TEL AVIV 00000678 002 OF 002

grew from 106 to 108 cubic meters, and that water use in Israel is
growing by 4 percent annually.

The Waste Factor
6. (SBU) Israeli media have recently highlighted the country's
growing problems with waste disposal, and the impact waste is having
on water supplies. As noted Ref B, debris from construction,
demolition and excavation (so called C,D & E waste) now outpaces
standard municipal trash by weight, the result of a major building
boom during the past five years of strong economic growth. Haaretz
reports that much of this C,D & E waste is being trucked to
unregistered landfills in the West Bank, and the GOI is turning a
blind eye to the practice. In fact, legal disposal options are few
and expensive: no regulated, approved C, D & E landfill exists in
Israel's northern region, and only one exists in Eastern Galilee.
The Ministry of Environmental Protection approved on March 4 the
establishment of a new landfill at Gush Halav to service the
northern region and avoid the costly transport to southern Israel.

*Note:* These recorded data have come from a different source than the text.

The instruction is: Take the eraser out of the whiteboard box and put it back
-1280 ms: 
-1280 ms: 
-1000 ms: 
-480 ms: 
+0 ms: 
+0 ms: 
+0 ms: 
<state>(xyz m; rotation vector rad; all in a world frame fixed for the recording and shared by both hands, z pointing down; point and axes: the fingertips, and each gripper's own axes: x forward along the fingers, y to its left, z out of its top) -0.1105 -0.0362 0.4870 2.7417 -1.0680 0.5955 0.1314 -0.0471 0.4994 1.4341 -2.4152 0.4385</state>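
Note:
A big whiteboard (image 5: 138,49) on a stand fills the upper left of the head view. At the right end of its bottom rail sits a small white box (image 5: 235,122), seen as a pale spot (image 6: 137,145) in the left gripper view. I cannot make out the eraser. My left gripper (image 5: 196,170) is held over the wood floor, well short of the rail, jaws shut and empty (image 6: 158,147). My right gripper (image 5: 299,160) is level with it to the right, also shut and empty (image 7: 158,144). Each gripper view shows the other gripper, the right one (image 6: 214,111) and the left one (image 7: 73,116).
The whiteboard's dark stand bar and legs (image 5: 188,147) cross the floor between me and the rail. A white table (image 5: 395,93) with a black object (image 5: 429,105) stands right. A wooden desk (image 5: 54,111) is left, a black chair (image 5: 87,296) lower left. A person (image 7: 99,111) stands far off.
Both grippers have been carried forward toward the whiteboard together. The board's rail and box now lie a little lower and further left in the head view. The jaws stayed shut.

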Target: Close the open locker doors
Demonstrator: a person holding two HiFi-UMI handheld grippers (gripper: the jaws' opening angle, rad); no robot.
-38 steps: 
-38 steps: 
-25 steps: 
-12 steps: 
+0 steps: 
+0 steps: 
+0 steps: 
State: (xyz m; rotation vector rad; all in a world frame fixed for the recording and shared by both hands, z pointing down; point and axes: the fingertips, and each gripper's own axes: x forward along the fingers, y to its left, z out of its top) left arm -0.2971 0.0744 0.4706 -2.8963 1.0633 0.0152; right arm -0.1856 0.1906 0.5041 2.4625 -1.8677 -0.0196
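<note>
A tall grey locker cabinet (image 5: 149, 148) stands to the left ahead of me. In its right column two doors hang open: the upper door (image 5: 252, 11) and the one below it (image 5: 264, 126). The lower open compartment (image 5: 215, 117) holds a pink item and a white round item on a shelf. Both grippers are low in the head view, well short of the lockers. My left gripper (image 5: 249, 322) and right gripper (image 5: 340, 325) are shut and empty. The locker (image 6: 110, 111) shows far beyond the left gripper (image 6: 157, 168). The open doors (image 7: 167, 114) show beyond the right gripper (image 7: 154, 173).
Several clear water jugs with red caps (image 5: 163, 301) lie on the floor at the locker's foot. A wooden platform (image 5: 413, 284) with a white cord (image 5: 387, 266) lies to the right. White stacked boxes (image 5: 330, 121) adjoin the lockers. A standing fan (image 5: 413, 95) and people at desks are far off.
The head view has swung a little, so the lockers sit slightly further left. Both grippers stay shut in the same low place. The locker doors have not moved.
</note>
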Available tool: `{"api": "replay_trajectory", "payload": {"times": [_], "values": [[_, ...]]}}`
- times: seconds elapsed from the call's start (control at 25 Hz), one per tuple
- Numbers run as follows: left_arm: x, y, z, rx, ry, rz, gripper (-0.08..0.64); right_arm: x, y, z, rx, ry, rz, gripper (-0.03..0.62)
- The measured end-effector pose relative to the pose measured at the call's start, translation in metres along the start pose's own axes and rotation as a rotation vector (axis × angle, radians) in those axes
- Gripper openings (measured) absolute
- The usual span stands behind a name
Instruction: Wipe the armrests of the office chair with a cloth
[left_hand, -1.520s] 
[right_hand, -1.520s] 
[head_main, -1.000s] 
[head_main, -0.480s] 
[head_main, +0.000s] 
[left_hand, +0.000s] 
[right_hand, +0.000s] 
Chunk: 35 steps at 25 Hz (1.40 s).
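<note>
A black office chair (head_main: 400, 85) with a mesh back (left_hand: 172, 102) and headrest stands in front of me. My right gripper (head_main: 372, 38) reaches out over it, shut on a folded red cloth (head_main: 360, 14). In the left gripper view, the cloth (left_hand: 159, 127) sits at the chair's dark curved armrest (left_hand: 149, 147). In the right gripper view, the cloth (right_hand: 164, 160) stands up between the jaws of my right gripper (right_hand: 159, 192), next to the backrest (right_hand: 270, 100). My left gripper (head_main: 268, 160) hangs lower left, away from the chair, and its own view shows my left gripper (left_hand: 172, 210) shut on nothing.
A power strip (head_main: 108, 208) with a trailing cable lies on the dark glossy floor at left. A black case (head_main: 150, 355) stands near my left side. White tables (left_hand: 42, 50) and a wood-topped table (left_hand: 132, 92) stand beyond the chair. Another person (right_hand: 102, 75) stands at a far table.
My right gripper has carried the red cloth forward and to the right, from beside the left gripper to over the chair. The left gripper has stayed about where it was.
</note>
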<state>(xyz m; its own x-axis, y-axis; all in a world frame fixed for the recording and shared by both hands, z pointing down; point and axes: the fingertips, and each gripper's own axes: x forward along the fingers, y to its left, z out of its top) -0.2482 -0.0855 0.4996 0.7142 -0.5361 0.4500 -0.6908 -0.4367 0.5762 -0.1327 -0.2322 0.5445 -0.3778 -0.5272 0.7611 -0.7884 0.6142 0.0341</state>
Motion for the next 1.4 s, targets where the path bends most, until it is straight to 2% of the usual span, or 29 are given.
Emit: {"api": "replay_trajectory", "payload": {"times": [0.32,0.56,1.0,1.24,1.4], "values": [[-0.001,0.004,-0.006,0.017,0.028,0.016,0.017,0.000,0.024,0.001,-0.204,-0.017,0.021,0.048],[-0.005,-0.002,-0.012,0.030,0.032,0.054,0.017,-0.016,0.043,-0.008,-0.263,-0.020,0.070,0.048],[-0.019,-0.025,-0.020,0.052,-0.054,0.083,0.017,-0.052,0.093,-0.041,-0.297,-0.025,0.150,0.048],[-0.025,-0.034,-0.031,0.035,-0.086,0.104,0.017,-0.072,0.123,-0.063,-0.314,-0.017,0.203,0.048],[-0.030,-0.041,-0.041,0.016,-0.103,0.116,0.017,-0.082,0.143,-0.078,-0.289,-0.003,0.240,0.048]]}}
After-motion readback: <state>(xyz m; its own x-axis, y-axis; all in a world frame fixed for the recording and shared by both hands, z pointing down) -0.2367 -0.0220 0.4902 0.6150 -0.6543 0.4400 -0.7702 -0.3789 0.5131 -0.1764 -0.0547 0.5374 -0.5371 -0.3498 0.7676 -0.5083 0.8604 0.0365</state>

7. (SBU) Whether dumped in Israel or the West Bank, the net impact
on water is the same. C,D & E waste may be filled with asbestos
debris, toxic paints, heavy metals, and inorganic pollutants that
leach into the soil and seep into ground water. Given the shared
aquifers, the environmental impact of waste disposal practices on
either side of the Green Line will ultimately affect the other
party. A Haaretz editorial declared that the waste problem "should
serve as a test case for the joint treatment by Israel and the
Palestinians of environmental problems, including the pollution of
groundwater by unpurified wastewater and insufficient infrastructure
of disposal sites for household waste." As ref A reported, Israel
is already starting to treat Hebron-generated effluent which flows
out of the West Bank. A two-year study (funded partly by the
Embassy's MERC program) of the Basor River flowing from Hebron to
the Gaza Strip found it full of both municipal waste and industrial
toxins from Palestinian stone and leather industries. Israel has
built a treatment plant to handle the waste, but the report
estimates over 45 percent of the pollutants seep into ground water
before the river reaches the plant.

8. (SBU) The USG is already closely engaged with Israel and the PA
on water management issues through the Trilateral Water Working
Group established in 1996, after Oslo. In the context of the
Annapolis Process working groups addressing water and infrastructure
(among other) issues, consideration should be given to establishing
a parallel working group to address regional waste disposal issues.
Alternatively, the mandate of the TWWG could be broadened to include
the inter-related waste and water issues.